As I’ve noted elsewhere, CSV.jl already uses CategoricalArray columns by default when the proportion of unique values is small. What is lacking is an optimized grouping method for that type, and more generally a faster grouping API (probably based on NamedTuple, cf. this issue).

A comparison with IndexedTables’s grouping could be interesting both in terms of performance/implementation and in terms of API, from the bar plot above it seems it’s already doing a pretty good job.

My understanding (I could very well be wrong) is that a slowish sortperm in Julia is the limiting factor for IndexedTables groupby performance and any optimization to sortperm would lead to a faster groupby.

Yep. Julia has a flexible type system so we can implement many optimizations. I think it would be nice to introduce a DataFrameVector. It’s basically a vector but can store useful metadata e.g. is sorted, number of unique values, is grouped, frequency distincts (stored on disk), range. Any thing that might allow for faster algorithms to applied should be stored. For group-by and merging, if we know the vector is already sorted then there are faster algorithms. Chris’s post about using algoritms based on knowledge of data/domain absolutely applies here.
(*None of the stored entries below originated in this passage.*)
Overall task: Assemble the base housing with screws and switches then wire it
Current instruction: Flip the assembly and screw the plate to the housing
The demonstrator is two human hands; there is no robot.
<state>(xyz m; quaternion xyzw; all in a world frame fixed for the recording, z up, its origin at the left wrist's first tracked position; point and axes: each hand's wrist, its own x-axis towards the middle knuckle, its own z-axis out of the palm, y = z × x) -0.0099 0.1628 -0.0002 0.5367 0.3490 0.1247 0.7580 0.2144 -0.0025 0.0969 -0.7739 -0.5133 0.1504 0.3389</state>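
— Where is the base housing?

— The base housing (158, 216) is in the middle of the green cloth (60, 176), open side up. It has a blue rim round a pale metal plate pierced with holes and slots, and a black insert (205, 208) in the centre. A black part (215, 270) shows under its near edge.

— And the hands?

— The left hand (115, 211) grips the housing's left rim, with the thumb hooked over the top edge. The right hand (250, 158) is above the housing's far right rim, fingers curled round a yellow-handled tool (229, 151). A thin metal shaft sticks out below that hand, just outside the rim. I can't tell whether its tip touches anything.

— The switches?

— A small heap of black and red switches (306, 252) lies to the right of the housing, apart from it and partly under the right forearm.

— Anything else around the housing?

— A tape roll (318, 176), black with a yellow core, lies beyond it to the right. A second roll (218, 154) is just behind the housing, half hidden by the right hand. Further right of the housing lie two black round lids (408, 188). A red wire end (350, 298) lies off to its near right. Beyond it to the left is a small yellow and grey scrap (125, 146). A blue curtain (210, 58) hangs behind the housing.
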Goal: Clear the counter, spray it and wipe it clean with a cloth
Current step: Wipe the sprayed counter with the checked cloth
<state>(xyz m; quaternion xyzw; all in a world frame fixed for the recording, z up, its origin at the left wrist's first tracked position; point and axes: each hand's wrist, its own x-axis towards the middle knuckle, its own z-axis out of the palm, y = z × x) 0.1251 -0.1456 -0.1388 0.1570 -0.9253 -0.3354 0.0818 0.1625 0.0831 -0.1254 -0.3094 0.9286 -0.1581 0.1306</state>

Yep, IndexedTables/JuliaDB is pretty fast if the data is indexed. But it takes a long time to create the index (again I am comparing to R’s data.table here). But it’s still very promising.

I can see why a general group-by algorithm for arbitrary data types might rely on sortperm but sometimes there are much faster algorithms (as in the example above) that don’t need it. I think it just takes time to implement all thess “fast paths” into the ecosystem.

If we are including a DataFrameVector type, perhaps this is also a place to consider attributes like labels and notes along with unique values etc.

I’d rather store information either in CategoricalArray when it makes sense (lots are already there, we could add longer value labels if needed), or in the DataFrame (by marking columns as being indexes.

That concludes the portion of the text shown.